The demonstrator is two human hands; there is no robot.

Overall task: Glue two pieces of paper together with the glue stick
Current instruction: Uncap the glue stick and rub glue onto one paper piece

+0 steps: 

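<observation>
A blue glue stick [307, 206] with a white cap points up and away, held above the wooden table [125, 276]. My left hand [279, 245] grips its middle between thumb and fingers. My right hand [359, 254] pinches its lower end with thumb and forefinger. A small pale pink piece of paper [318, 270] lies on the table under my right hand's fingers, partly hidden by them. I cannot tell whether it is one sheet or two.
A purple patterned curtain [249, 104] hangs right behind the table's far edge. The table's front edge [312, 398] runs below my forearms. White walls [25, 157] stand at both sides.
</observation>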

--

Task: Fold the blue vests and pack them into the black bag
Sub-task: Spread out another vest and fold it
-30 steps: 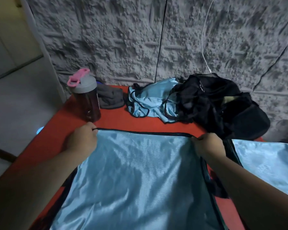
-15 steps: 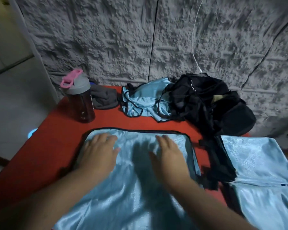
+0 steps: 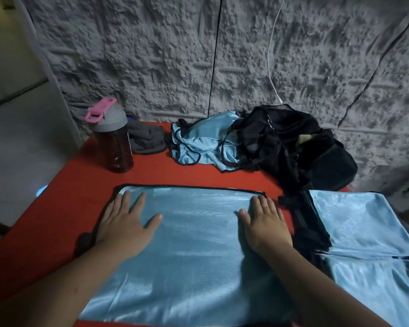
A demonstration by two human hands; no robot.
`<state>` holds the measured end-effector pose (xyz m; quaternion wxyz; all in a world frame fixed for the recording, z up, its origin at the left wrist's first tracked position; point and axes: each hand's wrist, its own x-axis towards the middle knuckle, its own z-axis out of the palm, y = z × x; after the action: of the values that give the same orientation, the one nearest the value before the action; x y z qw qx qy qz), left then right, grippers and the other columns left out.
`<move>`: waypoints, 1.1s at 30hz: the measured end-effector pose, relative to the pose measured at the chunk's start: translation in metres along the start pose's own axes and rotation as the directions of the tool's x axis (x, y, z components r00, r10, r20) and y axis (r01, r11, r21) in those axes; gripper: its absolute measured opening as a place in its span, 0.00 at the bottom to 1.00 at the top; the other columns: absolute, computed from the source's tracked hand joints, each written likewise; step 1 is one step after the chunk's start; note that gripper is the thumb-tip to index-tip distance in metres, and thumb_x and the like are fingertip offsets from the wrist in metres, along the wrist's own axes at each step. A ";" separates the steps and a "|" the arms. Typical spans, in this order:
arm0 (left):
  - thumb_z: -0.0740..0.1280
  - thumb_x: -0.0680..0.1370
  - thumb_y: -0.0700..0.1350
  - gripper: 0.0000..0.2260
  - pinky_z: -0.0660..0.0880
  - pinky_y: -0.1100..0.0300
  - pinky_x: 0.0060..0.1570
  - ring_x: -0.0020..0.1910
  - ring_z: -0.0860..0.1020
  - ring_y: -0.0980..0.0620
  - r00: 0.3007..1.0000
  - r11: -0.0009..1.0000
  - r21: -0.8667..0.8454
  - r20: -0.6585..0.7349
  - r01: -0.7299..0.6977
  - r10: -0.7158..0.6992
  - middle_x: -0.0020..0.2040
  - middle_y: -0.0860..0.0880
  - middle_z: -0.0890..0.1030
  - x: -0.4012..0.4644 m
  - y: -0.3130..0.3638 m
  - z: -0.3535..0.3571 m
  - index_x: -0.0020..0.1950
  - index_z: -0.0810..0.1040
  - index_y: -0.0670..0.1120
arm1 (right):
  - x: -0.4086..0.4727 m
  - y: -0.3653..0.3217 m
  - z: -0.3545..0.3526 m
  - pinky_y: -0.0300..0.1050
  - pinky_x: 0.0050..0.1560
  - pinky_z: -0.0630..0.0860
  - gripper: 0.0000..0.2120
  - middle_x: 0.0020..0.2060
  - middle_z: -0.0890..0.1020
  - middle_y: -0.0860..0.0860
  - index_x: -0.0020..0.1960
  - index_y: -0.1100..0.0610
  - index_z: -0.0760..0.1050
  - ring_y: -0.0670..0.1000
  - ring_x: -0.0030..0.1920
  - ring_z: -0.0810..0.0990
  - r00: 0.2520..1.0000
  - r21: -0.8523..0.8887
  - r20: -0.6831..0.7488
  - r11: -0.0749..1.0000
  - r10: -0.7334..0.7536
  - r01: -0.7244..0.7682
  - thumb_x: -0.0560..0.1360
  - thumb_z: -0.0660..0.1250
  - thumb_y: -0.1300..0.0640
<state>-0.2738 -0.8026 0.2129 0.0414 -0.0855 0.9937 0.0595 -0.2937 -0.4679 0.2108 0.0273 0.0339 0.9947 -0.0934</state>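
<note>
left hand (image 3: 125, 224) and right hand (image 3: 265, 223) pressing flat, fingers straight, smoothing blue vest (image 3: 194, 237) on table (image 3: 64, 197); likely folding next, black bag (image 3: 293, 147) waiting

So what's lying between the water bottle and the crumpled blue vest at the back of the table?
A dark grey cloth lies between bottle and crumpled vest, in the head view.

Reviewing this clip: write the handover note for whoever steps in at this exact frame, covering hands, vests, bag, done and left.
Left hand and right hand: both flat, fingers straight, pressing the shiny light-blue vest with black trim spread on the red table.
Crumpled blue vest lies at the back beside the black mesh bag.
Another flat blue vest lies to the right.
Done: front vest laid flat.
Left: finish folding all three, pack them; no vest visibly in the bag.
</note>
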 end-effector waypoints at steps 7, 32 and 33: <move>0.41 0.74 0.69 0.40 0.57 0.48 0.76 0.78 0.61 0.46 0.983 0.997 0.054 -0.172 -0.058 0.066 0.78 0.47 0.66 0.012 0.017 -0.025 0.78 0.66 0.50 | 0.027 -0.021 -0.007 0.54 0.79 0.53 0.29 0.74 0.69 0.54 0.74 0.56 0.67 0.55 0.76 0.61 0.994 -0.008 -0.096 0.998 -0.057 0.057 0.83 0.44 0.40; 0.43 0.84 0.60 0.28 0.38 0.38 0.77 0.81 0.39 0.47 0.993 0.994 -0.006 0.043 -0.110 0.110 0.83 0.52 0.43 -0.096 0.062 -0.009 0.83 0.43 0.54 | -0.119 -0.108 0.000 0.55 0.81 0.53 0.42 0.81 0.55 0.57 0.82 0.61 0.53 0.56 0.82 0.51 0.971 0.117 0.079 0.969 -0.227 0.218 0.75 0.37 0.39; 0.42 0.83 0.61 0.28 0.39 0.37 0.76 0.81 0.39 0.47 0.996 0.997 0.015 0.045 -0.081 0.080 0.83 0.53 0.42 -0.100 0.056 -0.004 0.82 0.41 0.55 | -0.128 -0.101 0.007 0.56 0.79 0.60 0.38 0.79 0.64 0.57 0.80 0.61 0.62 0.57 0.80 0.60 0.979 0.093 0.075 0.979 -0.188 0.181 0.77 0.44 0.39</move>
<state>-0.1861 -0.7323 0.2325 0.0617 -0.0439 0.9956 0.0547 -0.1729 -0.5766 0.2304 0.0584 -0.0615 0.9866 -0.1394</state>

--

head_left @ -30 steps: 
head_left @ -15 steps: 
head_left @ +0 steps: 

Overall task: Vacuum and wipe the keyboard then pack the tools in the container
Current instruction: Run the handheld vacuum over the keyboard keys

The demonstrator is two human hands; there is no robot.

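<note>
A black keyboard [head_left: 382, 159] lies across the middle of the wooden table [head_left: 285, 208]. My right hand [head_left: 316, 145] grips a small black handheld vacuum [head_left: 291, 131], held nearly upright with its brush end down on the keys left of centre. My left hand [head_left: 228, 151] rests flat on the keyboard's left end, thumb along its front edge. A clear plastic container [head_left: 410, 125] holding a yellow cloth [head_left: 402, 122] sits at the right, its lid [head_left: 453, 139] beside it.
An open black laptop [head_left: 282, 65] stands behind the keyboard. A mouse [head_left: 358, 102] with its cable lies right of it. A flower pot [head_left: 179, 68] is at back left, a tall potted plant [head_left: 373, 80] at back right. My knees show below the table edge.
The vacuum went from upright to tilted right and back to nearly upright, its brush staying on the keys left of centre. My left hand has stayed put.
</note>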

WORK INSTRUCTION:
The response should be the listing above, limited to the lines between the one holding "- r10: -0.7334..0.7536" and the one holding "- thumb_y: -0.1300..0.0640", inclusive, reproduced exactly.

RESPONSE BELOW:
  - r10: -0.7334..0.7536
  - r01: -0.7244..0.7682
  - thumb_x: -0.0560..0.1360
  - thumb_z: -0.0660..0.1250
  - thumb_y: -0.1300..0.0640

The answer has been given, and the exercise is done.